DIRECTIONS: Lines in the data below that contain the word "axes" are to be copied.

━━━━━━━━━━━━━━━━

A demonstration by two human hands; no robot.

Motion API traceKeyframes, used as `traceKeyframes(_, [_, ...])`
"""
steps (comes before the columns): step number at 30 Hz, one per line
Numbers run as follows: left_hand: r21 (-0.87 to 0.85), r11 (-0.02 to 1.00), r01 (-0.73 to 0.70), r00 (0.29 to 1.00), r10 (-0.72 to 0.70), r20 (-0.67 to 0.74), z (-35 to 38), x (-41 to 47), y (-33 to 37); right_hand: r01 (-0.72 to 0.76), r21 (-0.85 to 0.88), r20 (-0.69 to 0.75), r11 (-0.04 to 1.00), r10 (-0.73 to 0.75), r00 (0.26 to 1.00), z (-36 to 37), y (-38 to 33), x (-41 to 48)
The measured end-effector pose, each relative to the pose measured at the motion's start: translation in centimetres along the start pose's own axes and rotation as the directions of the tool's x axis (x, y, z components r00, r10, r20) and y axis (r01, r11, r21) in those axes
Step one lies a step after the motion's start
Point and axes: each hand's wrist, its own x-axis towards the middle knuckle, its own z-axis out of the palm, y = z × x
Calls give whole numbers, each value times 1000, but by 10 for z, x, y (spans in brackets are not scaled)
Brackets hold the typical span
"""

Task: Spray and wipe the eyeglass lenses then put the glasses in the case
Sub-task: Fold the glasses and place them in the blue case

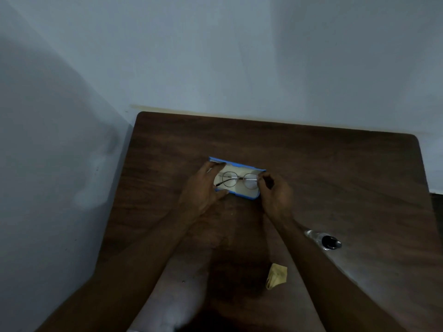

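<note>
Round thin-rimmed glasses (237,179) lie folded in the pale lining of an open blue case (247,195) at the middle of the dark wooden table. My left hand (201,190) cups the case's left end, fingers over its far edge and thumb at its near edge. My right hand (275,191) is at the case's right end, fingertips pinching the right rim of the glasses. A small clear spray bottle with a black cap (323,239) lies on its side near my right forearm. A crumpled yellow cloth (276,275) sits close to the front edge.
The table (335,176) stands in a corner, with a pale wall behind it and another to its left. Its right edge ends near the frame's right side. The room is dim.
</note>
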Motion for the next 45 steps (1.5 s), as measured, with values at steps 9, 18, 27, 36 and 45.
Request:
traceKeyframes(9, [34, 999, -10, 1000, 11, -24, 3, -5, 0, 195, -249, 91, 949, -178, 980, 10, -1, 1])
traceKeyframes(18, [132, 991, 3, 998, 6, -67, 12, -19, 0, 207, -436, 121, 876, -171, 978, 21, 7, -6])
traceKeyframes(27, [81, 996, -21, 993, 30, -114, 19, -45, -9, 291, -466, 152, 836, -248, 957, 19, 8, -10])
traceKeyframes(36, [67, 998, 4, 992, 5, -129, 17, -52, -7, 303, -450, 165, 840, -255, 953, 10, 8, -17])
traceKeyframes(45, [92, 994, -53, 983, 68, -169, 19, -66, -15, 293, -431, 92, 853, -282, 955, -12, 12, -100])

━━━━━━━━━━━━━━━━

RESULT:
The measured end-effector pose, each relative to the pose measured at the motion's start: translation in centimetres along the start pose's own axes and rotation as the directions of the tool's x axis (x, y, z components r00, r10, r20) and y axis (r01, r11, r21) in those axes
Point and axes: each hand's wrist, its own x-axis towards the middle knuckle, its own z-axis out of the palm, y = z × x

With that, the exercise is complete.